_What is needed_.
Find the word "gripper" in the listing below. Copy every line that has it.

_Dataset content_.
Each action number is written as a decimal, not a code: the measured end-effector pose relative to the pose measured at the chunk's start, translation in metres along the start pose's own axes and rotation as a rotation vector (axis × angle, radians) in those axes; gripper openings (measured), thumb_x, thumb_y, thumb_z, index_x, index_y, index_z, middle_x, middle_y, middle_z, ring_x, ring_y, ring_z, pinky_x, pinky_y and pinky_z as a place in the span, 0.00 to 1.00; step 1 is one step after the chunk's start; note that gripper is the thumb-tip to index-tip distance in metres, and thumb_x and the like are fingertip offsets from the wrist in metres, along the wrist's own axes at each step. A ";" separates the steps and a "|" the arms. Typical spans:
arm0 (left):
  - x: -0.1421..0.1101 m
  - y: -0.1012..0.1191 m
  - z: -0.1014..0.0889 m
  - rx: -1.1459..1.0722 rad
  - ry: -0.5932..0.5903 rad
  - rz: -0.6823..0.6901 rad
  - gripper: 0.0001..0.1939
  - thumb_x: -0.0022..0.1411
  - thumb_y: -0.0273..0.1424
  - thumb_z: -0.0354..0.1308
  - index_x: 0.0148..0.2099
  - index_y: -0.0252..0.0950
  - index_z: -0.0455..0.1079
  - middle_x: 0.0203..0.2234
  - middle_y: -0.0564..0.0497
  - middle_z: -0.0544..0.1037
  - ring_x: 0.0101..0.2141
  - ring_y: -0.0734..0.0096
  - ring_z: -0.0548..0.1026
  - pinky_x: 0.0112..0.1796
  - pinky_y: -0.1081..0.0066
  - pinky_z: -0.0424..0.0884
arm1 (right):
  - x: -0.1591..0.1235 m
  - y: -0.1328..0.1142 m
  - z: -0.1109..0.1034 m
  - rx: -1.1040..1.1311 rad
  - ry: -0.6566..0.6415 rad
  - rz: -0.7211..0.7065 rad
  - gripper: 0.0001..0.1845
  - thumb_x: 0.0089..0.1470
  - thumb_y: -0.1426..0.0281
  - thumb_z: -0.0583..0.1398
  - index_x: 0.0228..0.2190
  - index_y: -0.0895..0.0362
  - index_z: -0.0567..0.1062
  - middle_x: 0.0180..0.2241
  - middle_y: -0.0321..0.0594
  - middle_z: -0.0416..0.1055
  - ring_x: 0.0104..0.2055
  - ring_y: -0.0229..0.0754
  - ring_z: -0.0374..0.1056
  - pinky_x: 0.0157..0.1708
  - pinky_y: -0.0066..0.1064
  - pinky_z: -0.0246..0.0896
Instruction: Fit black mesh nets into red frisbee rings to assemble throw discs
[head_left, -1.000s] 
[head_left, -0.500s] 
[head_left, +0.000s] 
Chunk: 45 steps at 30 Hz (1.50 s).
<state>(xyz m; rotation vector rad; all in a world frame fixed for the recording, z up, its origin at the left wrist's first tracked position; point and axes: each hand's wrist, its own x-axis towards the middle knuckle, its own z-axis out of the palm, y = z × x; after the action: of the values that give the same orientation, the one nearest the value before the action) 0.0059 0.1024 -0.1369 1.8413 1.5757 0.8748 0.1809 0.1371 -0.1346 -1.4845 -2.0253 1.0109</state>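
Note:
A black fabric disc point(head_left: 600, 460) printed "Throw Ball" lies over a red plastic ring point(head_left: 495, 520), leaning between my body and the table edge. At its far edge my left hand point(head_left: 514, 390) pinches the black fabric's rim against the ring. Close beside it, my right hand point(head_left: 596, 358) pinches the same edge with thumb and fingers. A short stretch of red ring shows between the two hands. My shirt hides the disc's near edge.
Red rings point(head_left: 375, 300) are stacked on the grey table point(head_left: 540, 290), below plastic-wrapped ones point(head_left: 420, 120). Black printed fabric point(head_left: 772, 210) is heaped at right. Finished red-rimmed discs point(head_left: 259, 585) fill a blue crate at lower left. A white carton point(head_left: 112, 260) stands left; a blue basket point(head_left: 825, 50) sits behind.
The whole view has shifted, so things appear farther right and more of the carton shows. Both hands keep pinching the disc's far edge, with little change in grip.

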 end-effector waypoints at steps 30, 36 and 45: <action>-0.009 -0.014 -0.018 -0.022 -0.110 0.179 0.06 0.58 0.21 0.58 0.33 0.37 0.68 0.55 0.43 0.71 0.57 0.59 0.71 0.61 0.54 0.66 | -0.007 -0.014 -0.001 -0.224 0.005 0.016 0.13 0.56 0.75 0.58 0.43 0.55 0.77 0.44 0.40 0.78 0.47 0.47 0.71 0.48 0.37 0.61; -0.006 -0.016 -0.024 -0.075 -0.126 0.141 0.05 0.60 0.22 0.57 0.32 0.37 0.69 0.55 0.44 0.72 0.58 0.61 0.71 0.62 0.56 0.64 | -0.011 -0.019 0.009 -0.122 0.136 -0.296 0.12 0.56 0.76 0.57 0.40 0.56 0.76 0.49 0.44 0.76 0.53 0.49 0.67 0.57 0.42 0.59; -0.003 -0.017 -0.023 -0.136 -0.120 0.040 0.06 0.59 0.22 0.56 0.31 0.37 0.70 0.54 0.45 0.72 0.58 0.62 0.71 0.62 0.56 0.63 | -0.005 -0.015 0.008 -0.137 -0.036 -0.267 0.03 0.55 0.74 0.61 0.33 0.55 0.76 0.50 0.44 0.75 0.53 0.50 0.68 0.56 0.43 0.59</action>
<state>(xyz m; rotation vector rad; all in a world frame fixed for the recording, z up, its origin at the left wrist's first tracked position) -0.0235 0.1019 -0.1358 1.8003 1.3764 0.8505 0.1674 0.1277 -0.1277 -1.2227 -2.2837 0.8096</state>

_Task result_.
Each action number is written as a decimal, not a code: the measured end-effector pose relative to the pose measured at the chunk's start, translation in metres along the start pose's own axes and rotation as a rotation vector (axis × angle, radians) in those axes; gripper openings (measured), thumb_x, thumb_y, thumb_z, index_x, index_y, index_z, middle_x, middle_y, middle_z, ring_x, ring_y, ring_z, pinky_x, pinky_y and pinky_z as a place in the span, 0.00 to 1.00; step 1 is one step after the chunk's start; note that gripper is the thumb-tip to index-tip distance in metres, and thumb_x and the like are fingertip offsets from the wrist in metres, along the wrist's own axes at each step. A ";" separates the steps and a "|" the arms. Typical spans:
  - gripper: 0.0001..0.1939
  - gripper: 0.0001..0.1845

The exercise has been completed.